What this task involves | Starting with the line that has "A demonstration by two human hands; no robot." in the records below and stopping after the line that has "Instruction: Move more", output every line exactly and nothing else; skip pictures.

::: Supplied material

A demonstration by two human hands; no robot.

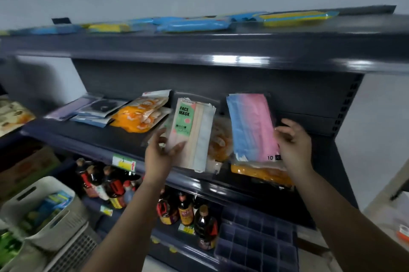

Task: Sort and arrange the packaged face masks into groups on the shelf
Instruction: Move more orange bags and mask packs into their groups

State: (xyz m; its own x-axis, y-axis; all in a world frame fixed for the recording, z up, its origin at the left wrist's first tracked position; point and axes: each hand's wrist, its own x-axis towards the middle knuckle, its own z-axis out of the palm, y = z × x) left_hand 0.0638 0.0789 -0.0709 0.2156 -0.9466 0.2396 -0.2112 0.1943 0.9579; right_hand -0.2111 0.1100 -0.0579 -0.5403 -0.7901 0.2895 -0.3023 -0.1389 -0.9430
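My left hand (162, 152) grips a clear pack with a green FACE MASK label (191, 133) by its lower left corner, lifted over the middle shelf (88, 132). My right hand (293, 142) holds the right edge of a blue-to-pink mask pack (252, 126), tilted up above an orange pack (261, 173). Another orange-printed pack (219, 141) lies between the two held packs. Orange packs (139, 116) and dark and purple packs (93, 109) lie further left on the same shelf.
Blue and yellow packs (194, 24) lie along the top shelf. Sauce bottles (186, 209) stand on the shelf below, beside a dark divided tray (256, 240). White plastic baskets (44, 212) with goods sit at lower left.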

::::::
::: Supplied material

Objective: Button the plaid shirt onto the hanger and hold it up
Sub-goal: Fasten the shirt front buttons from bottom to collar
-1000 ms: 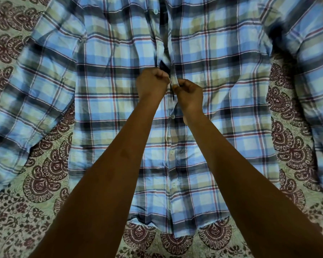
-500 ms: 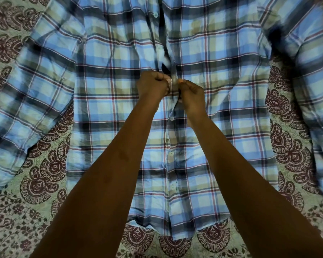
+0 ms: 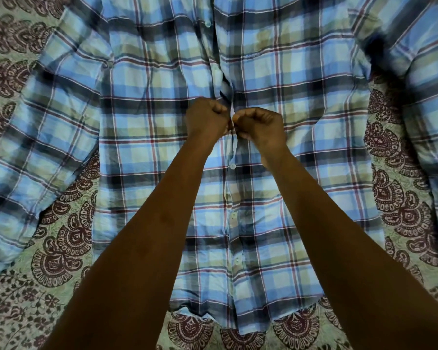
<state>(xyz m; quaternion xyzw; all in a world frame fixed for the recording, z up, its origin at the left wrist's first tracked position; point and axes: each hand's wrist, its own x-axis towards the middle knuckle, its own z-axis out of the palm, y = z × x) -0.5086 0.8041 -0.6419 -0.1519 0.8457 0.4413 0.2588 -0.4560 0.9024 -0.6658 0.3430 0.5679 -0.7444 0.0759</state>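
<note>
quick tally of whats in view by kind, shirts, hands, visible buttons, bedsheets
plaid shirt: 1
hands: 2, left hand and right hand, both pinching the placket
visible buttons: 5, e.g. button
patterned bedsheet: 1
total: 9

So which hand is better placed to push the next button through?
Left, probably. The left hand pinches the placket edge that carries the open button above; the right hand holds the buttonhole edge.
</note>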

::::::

Response to this exercise |
A demonstration by two human hands; no robot.


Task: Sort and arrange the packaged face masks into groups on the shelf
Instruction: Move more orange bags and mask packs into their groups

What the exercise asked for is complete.